## MATERIAL PROVIDED:
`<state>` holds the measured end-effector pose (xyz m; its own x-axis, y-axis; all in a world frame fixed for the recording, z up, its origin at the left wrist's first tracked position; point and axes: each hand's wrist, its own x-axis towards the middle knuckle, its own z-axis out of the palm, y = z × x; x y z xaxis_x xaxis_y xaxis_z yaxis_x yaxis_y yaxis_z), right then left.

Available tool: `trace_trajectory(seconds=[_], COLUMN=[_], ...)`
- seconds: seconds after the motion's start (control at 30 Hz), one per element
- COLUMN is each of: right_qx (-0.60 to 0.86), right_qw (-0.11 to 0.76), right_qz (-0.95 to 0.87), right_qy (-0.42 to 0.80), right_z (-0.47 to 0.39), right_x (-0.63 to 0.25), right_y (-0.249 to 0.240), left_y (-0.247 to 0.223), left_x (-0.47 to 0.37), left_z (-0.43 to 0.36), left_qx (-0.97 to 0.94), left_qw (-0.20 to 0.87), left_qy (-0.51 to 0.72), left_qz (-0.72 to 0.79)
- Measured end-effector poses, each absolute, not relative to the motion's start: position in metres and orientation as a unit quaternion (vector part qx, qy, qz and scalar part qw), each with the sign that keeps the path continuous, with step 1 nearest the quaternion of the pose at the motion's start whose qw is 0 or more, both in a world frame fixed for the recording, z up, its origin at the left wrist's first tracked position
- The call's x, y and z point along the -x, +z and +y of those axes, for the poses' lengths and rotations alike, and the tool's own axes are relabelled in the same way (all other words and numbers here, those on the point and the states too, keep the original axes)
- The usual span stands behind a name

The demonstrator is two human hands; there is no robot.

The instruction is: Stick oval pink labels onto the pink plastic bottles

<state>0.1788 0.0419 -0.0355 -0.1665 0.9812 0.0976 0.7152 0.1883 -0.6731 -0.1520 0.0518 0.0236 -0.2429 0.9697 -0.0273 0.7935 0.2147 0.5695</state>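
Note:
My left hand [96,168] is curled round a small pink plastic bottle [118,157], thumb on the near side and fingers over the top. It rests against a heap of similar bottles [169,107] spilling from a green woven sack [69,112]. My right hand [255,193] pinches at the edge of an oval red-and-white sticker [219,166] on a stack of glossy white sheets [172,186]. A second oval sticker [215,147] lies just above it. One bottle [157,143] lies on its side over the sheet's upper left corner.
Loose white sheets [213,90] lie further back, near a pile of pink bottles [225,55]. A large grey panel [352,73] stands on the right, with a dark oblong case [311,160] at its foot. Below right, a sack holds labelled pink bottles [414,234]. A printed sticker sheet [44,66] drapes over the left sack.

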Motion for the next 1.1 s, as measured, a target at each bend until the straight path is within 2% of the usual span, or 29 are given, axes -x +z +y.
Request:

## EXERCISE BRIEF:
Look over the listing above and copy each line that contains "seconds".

## SOLUTION:
Available tool: `trace_trajectory(seconds=[_], COLUMN=[_], ...)`
- seconds: seconds after the motion's start (control at 30 Hz), one per element

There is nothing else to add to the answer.